This is the repository for Final Year Project: Hierarchical Document Representation for Summarization submitted to Nanyang Technological University(https://hdl.handle.net/10356/157571). Much of the codes are referenced from github repository from NLPYang used for EMNLP 2019 paper Text Summarization with Pretrained Encoders. Some codes are borrowed from ONMT(https://github.com/OpenNMT/OpenNMT-py)
Please refer to the referenced repository to download or preprocess the required dataset. Please note that the raw dataset should be preprocessed differently for ALBERT because of the difference in vocab file.

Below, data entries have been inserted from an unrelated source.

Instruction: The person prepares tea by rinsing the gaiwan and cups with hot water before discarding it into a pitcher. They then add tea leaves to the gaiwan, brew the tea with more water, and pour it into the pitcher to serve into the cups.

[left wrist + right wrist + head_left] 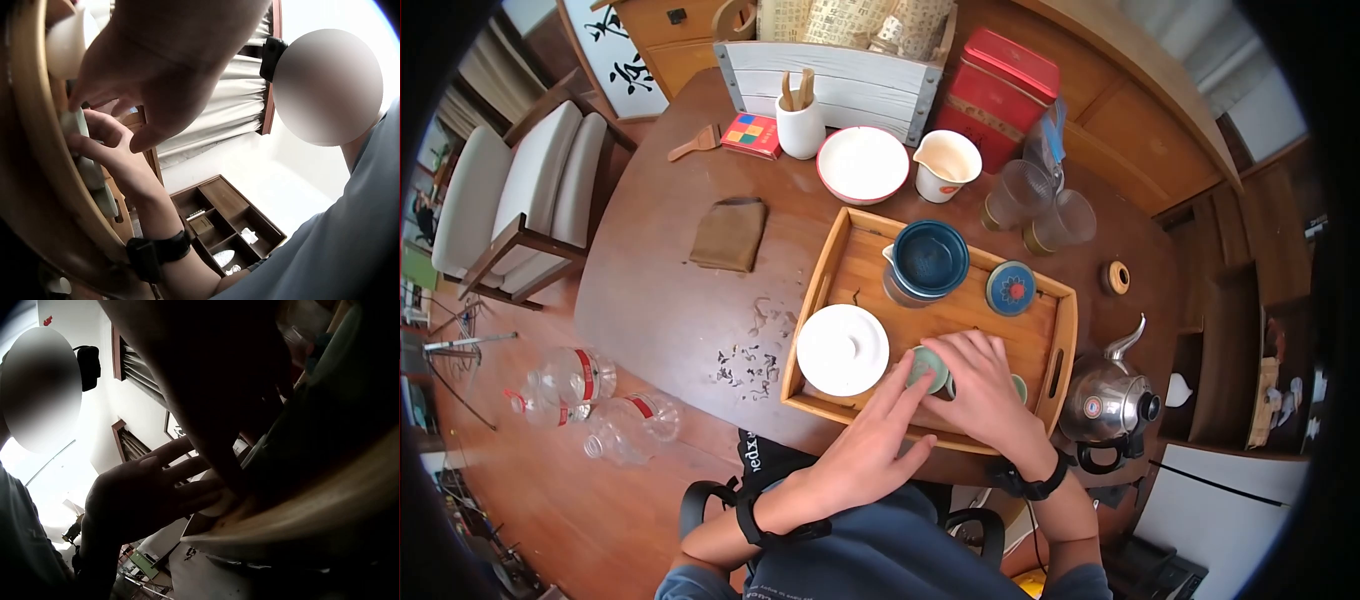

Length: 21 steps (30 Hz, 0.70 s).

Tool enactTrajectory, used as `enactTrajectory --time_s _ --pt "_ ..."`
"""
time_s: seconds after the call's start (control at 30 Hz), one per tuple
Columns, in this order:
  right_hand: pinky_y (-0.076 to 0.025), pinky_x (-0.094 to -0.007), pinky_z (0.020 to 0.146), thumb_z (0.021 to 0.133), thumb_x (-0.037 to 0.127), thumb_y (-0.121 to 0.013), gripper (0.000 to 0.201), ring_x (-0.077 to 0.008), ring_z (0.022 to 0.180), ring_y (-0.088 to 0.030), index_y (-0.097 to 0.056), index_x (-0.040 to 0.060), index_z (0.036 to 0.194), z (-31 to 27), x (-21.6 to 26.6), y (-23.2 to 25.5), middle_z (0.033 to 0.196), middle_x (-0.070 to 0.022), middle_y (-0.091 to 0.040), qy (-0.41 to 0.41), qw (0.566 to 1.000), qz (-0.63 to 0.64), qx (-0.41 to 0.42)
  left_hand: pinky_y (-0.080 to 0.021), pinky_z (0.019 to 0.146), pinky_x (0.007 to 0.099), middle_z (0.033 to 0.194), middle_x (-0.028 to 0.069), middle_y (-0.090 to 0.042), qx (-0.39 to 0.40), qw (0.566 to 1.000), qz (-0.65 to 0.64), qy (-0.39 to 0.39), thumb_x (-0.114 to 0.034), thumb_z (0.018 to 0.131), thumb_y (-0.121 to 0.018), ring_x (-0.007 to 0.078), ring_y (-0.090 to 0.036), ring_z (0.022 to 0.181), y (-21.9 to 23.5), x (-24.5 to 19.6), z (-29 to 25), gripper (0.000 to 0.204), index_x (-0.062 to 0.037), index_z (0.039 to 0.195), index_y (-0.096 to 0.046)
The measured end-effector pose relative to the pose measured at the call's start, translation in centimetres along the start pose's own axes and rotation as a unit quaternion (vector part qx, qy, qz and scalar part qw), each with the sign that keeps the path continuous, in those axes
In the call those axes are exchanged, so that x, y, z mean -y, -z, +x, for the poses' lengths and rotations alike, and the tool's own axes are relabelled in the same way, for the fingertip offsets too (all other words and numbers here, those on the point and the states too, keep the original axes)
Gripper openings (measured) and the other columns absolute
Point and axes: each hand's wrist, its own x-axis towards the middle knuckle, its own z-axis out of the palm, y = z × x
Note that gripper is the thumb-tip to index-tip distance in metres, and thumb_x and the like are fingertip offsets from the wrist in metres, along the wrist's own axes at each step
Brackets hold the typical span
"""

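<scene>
A small green cup (927,366) sits in the front part of the wooden tray (825,405). The right hand (982,392) pinches it, thumb and index finger on either side, as the left wrist view also shows. The left hand (873,445) reaches in from the left, its fingers extended and fingertips touching the cup. Other small green cups, one of them (1020,388) beside the right hand, are partly hidden. A white lidded bowl (842,350) stands left of the hands. Behind them are a dark blue cup-like vessel (930,257) and a round blue lid (1010,288).
A glass kettle (1105,400) stands right of the tray. Behind it are a white dish (863,165), a pitcher (947,165), clear cups (1060,220) and a red tin (998,95). A brown cloth (730,234) and scattered dark leaves (747,368) lie to the left.
</scene>
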Motion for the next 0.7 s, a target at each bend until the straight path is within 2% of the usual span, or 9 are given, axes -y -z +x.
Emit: enactTrajectory --time_s 0.1,0.2,0.3,0.33,0.43,0.53,0.63,0.7 --pt "-0.042 -0.0439 0.101 0.078 0.027 -0.088 0.065 -0.0329 0.118 -0.059 -0.063 0.0049 0.133 0.1 0.6 1.9 0.122 -0.0125 -0.066 -0.016 1.000 0.002 0.015 -0.032 0.127 0.0486 0.173 0.0330 -0.017 -0.002 1.000 0.002 -0.005 -0.015 0.100 -0.072 0.0487 -0.027 0.159 0.1 0.3 -0.1 0.076 -0.0007 0.163 -0.034" --pt "-0.045 -0.0444 0.100 0.079 0.026 -0.089 0.068 -0.0318 0.116 -0.060 -0.061 0.0049 0.137 0.7 -0.9 4.6 0.122 -0.0127 -0.064 -0.105 0.992 0.069 0.018 -0.032 0.126 0.0489 0.174 0.0317 -0.018 -0.001 1.000 0.002 -0.004 -0.015 0.100 -0.072 0.0478 -0.027 0.159 0.3 0.4 -0.3 0.075 -0.0012 0.163 -0.034" --pt "-0.048 -0.0441 0.100 0.080 0.024 -0.091 0.072 -0.0304 0.117 -0.061 -0.058 0.0052 0.141 3.4 -1.2 5.7 0.122 -0.0127 -0.063 -0.179 0.973 0.144 -0.036 -0.032 0.126 0.0489 0.174 0.0299 -0.019 -0.001 1.000 -0.001 -0.011 -0.015 0.100 -0.071 0.0466 -0.027 0.159 1.1 -0.7 -0.5 0.074 -0.0019 0.163 -0.035" --pt "-0.049 -0.0426 0.104 0.079 0.025 -0.093 0.083 -0.0294 0.125 -0.059 -0.053 0.0053 0.148 4.3 -1.1 5.9 0.129 -0.0141 -0.062 -0.178 0.972 0.151 -0.028 -0.032 0.126 0.0489 0.174 0.0294 -0.020 -0.005 1.000 -0.002 -0.017 -0.015 0.100 -0.071 0.0463 -0.028 0.159 1.6 -1.3 -0.5 0.074 -0.0022 0.163 -0.035" --pt "-0.047 -0.0426 0.109 0.078 0.027 -0.094 0.092 -0.0311 0.133 -0.057 -0.048 0.0054 0.154 6.3 -0.9 5.5 0.141 -0.0171 -0.058 -0.124 0.976 0.174 -0.048 -0.032 0.126 0.0492 0.174 0.0277 -0.023 -0.031 0.999 -0.013 -0.027 -0.014 0.100 -0.071 0.0454 -0.029 0.159 2.8 -1.9 -0.5 0.072 -0.0025 0.162 -0.036" --pt "-0.045 -0.0439 0.113 0.077 0.028 -0.095 0.097 -0.0330 0.138 -0.054 -0.044 0.0052 0.158 7.8 -0.5 5.0 0.150 -0.0172 -0.053 -0.108 0.979 0.165 -0.050 -0.032 0.126 0.0496 0.173 0.0260 -0.026 -0.056 0.998 -0.015 -0.026 -0.014 0.100 -0.071 0.0447 -0.030 0.159 3.7 -1.6 -0.7 0.071 -0.0025 0.162 -0.038" --pt "-0.043 -0.0458 0.115 0.076 0.026 -0.094 0.095 -0.0358 0.138 -0.054 -0.047 0.0045 0.155 9.0 -0.8 4.7 0.147 -0.0169 -0.056 -0.047 0.988 0.124 -0.081 -0.032 0.126 0.0500 0.174 0.0244 -0.027 -0.061 0.998 -0.019 -0.014 -0.014 0.100 -0.071 0.0445 -0.031 0.159 4.1 -1.4 -1.0 0.070 -0.0024 0.161 -0.040" --pt "-0.045 -0.0445 0.113 0.076 0.024 -0.094 0.091 -0.0329 0.134 -0.058 -0.050 0.0045 0.153 9.7 -0.7 5.5 0.144 -0.0146 -0.059 -0.026 0.993 0.102 -0.054 -0.031 0.127 0.0501 0.173 0.0240 -0.027 -0.062 0.998 -0.022 -0.011 -0.014 0.100 -0.071 0.0446 -0.031 0.159 4.2 -1.4 -1.2 0.069 -0.0023 0.160 -0.040"
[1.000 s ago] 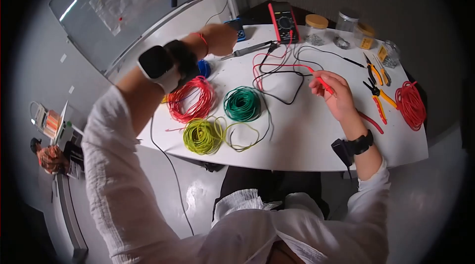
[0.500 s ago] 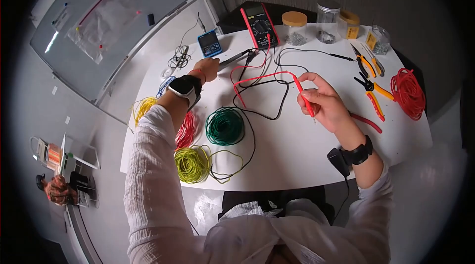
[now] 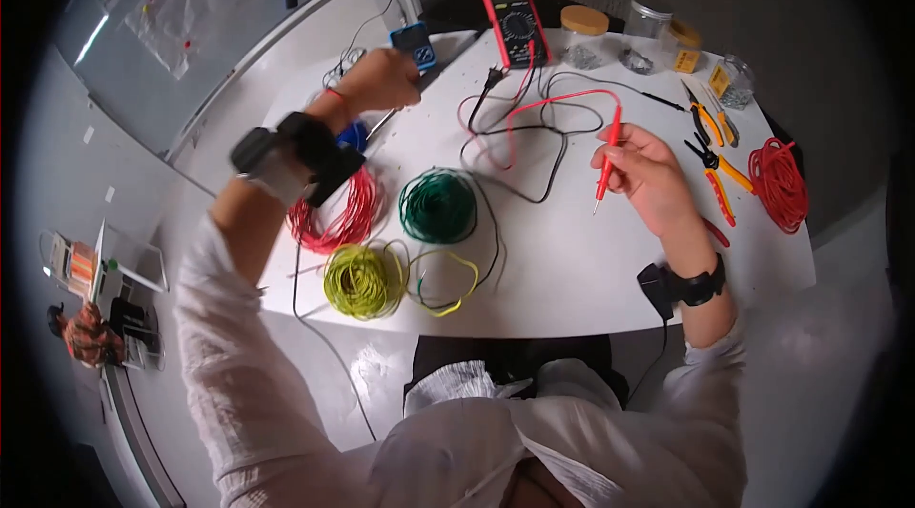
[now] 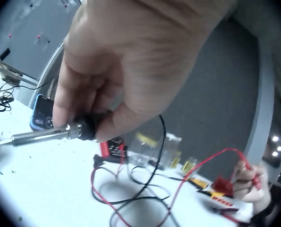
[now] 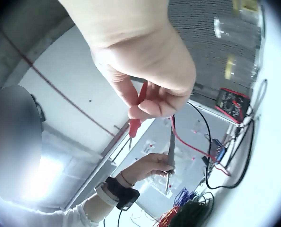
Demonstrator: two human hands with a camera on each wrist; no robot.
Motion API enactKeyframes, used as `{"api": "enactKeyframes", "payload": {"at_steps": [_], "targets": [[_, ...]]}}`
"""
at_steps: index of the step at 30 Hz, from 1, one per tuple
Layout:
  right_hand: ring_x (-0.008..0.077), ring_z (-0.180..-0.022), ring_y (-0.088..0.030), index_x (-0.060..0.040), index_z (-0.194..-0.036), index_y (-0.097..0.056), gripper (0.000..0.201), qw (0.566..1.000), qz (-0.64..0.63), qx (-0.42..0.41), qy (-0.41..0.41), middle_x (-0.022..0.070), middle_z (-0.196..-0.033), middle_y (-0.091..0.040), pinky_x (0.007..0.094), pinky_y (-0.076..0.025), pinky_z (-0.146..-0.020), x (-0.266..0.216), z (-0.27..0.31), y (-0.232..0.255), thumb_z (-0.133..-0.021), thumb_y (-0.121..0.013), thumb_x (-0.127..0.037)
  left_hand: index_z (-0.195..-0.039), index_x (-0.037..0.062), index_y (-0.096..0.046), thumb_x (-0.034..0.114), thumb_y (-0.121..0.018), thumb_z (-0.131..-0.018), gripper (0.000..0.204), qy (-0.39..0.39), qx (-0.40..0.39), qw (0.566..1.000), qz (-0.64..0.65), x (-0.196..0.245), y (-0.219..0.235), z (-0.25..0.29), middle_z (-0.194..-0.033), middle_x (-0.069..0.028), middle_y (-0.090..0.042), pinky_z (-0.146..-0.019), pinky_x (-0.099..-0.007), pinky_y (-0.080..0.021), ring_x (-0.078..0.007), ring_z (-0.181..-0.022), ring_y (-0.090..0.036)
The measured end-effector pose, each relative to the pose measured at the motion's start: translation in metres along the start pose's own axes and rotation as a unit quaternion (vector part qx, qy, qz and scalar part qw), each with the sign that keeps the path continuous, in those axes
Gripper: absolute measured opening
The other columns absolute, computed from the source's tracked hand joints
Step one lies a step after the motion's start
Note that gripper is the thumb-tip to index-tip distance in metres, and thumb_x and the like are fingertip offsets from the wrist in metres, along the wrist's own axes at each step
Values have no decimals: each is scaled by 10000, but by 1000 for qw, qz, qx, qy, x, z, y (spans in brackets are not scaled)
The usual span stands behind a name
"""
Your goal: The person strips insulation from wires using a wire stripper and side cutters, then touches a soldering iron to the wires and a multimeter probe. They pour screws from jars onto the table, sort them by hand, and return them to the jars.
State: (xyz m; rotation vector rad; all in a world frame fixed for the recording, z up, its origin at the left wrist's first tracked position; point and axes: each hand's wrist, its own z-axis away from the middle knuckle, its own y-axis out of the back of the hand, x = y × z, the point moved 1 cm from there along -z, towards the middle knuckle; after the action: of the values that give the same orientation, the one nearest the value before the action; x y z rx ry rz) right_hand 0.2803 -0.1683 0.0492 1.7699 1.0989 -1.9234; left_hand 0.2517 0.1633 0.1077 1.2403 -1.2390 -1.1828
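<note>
My left hand (image 3: 381, 81) grips a soldering iron (image 4: 42, 135) near the collar where its metal shaft meets the handle. In the left wrist view the tip points left, above the white table (image 3: 534, 260). My right hand (image 3: 656, 179) pinches a red multimeter probe (image 3: 611, 153), its metal tip slanting down over the table. A red lead runs from that probe back toward the multimeter (image 3: 519, 27), which stands at the back. The black probe (image 3: 672, 106) lies on the table beyond my right hand.
Green (image 3: 437, 205), yellow-green (image 3: 357, 281) and red (image 3: 338, 213) wire coils lie at the left. Pliers (image 3: 705, 117), wire strippers (image 3: 729, 174) and another red coil (image 3: 783, 186) are at the right. Jars (image 3: 583, 36) and a small blue device (image 3: 414, 43) stand at the back.
My left hand has taken hold of the soldering iron and raised it, swinging its handle toward the back. The red probe in my right hand now tilts down to the left instead of the right.
</note>
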Motion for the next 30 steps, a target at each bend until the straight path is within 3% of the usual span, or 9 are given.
{"api": "enactKeyframes", "payload": {"at_steps": [2, 4, 6, 10, 13, 16, 19, 21, 30], "targets": [[72, -590, -504, -23, -936, -516, 142, 1000, 15, -12, -1, 89, -821, -593, 192, -407, -557, -12, 13, -15, -821, -551, -100, -814, 17, -627, 201, -617, -709, 212, 90, -55, 979, 172, 21, 36, 45, -707, -89, -610, -646, -281, -471, -162, -676, -586], [88, -600, -526, -32, -930, -516, 145, 997, 64, -40, 19, 83, -810, -585, 209, -409, -560, -24, 30, -29, -813, -563, -103, -861, -5, -599, 195, -616, -769, 221, 84, -77, 921, 371, 24, 49, 90, -766, -48, -598, -662, -240, -460, -99, -702, -558], [101, -597, -537, -41, -903, -510, 115, 998, 58, -38, 9, 63, -776, -564, 224, -410, -560, -27, 46, -46, -814, -563, -91, -907, -24, -572, 194, -592, -798, 245, 98, -43, 889, 446, 47, 61, 138, -818, -62, -601, -689, -243, -460, -111, -713, -561], [101, -596, -528, -44, -854, -475, 78, 998, 45, -17, 33, 36, -731, -515, 229, -412, -559, -10, 70, -65, -830, -545, -66, -1024, -10, -533, 25, -636, -777, 270, 70, 73, 730, 676, 81, 40, 213, -902, -68, -604, -774, -262, -474, -146, -818, -592], [95, -616, -527, 3, -912, -483, 91, 980, 90, 69, 163, 36, -735, -518, 212, -433, -593, 15, 94, -81, -864, -513, -68, -986, -13, -526, 10, -649, -759, 260, 24, 150, 679, 719, 99, 11, 240, -938, -85, -582, -796, -293, -466, -165, -861, -581], [125, -710, -586, 49, -1030, -501, 200, 973, 85, 74, 201, 94, -828, -582, 236, -459, -655, 40, 112, -95, -886, -498, -90, -945, -22, -509, 8, -643, -757, 234, -49, 253, 637, 726, 111, -16, 237, -898, -108, -560, -782, -317, -457, -189, -840, -578], [154, -772, -604, 63, -1037, -507, 197, 962, 72, 95, 246, 120, -844, -604, 263, -471, -709, 52, 117, -111, -888, -487, -65, -959, -31, -496, 11, -643, -758, 252, -51, 285, 613, 735, 114, -21, 232, -910, -121, -560, -785, -320, -460, -205, -844, -583], [175, -805, -607, 65, -1035, -516, 187, 945, 98, 108, 294, 135, -841, -615, 289, -475, -756, 54, 121, -117, -871, -499, -22, -1032, -21, -487, 94, -631, -777, 315, -46, 329, 643, 690, 115, -19, 232, -948, -128, -549, -759, -316, -468, -226, -839, -579], [182, -814, -607, 56, -996, -549, 161, 945, 124, 95, 287, 148, -859, -619, 288, -473, -745, 57, 119, -123, -845, -513, 16, -1096, -59, -459, 43, -604, -788, 355, -26, 388, 603, 696, 127, -26, 234, -978, -140, -565, -783, -308, -476, -242, -873, -595]]}}
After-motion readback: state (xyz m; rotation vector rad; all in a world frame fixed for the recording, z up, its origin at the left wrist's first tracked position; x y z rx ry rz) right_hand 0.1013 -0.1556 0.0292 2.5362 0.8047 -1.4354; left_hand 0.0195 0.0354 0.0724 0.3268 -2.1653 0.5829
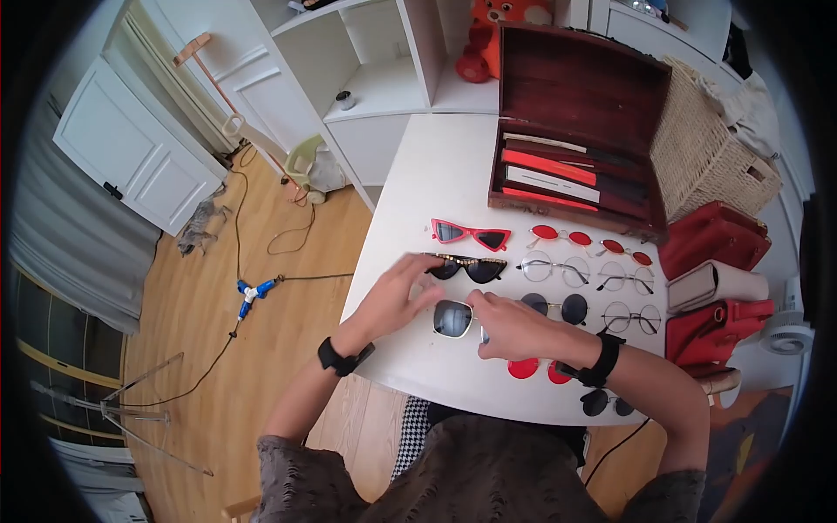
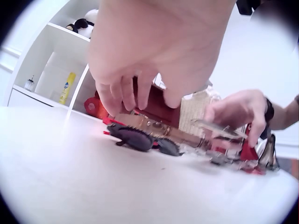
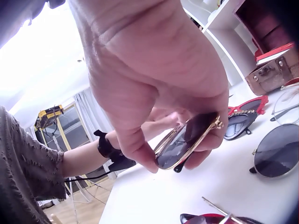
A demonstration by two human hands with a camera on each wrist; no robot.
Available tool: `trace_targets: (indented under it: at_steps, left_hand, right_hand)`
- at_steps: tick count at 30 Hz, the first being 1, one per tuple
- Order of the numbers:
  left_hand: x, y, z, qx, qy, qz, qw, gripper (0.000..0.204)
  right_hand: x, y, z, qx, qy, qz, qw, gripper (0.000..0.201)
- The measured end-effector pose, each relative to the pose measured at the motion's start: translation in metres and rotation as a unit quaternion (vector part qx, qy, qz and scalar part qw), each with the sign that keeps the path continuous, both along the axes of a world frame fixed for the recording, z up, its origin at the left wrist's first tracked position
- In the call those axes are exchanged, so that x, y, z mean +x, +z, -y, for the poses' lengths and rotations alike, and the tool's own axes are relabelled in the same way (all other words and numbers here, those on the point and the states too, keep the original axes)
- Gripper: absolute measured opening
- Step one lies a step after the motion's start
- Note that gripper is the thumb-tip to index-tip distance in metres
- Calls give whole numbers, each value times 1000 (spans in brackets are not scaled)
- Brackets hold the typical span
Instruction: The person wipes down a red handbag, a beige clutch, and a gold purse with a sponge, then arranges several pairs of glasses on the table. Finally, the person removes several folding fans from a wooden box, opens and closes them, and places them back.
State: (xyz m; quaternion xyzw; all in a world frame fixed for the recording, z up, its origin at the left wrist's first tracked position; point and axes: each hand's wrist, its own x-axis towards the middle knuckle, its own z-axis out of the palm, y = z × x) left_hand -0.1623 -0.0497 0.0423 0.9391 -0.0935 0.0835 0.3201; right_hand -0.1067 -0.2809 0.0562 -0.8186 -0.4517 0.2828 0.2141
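Observation:
My right hand [image 1: 519, 324] pinches a pair of square sunglasses [image 1: 452, 319] with thin gold frames and dark lenses. In the right wrist view the thumb and fingers grip the gold-framed sunglasses [image 3: 187, 142], covering part of one lens. My left hand [image 1: 394, 296] is spread with relaxed fingers, its fingertips near the left end of black cat-eye sunglasses [image 1: 469, 268] with a gold-studded brow. The left wrist view shows those fingers [image 2: 128, 93] hanging over the black sunglasses [image 2: 138, 140]. Behind these lie red cat-eye sunglasses [image 1: 471, 235].
Rows of glasses cover the table's right part, including round dark sunglasses [image 1: 574, 309], clear round glasses [image 1: 552, 270] and red-lensed sunglasses [image 1: 523, 369]. An open brown case [image 1: 580, 87] stands at the back. Red bags [image 1: 715, 240] line the right edge, beside a wicker basket [image 1: 706, 148].

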Motion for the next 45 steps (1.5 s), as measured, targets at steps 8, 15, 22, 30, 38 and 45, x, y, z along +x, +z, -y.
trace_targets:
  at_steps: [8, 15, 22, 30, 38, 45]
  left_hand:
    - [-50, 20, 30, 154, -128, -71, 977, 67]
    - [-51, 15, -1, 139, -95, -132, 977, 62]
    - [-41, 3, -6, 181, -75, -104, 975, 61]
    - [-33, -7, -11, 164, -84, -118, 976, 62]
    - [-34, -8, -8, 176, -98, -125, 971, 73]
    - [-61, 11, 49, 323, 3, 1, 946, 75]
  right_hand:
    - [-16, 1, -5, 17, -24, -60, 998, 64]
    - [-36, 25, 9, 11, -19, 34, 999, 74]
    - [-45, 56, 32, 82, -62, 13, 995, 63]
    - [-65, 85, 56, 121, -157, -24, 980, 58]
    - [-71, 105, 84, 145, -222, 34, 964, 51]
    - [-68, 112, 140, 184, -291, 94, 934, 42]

Please note that there are some added codes for processing ALBERT since the vocab file is different for ALBERT(vocab size 30000) as compared to BERT or DistilBERT (vocab size 30522). The only difference is in step 5:
python preprocess.py -mode format_to_bert -raw_path JSON_PATH -save_path BERT_DATA_PATH -lower -n_cpus 1 -log_file ../logs/preprocess.log -pretrained_model albert
JSON_PATH
is the directory containing json files (../json_data
),BERT_DATA_PATH
is the target directory to save the generated binary files (../bert_data
or../albert_data
)-pretrained_model
is added with argumentsbert
oralbert
ordistilbert
options wherealbert
will have a difference in preprocessing in our repo.
Please refer to requirements.txt Important packages:
- torch==1.1.0
- transformers==4.16.2
- sentencepiece==0.1.96
- pyrouge
- tensorboardX==1.9
- multiprocess==0.70.9
- pytorch-transformers==1.2.0
- nltk==3.7
- sentencepiece==0.1.96
python train.py -task ext -mode train -bert_data_path ALBERT_DATA_PATH -ext_dropout 0.1 -model_path INTENDED_CHECKPOINT_SAVED_DIR -lr 2e-3 -visible_gpus 0,1,2,3 -report_every 100 -save_checkpoint_steps 1000 -train_steps 10000 -accum_count 2 -log_file ../logs/ext_bert_cnndm -use_interval true -warmup_steps 2000 -max_pos 512 -other_bert albert -batch_size 300 -doc_weight 0.4 -extra_attention False -sharing True
Arguments:
- -task ext (fixed to extractive summarization only for HIWESTSUM)
- -mode train (train/validate/test)
- -bert_data_path ALBERT_DATA_PATH (IMPORTANT, change ALBERT_DATA_PATH to your preprocessed data directory, eg: ../albert_data/albert_data)
- -ext_dropout 0.1 (dropout rate)
- -model_path INTENDED_CHECKPOINT_SAVED_DIR (IMPORTANT, change INTENDED_CHECKPOINT_SAVED_DIR to the intended output directory for model checkpoints, eg: ./hiwest/albert0.4)
- -lr 2e-3 (learning rates, suggested learning rates for BERT are 5e-5, 3e-5, 2e-5)
- -visible_gpus 0,1,2,3 (IMPORTANT, set the GPU(s) to be used)
- -save_checkpoint_steps 1000 (set checkpoint to be saved every X step, X is the argument)
- -report_every 100 (set progress to be reported by logging every X step, X is the argument)
- -train_steps 10000 (set total training steps)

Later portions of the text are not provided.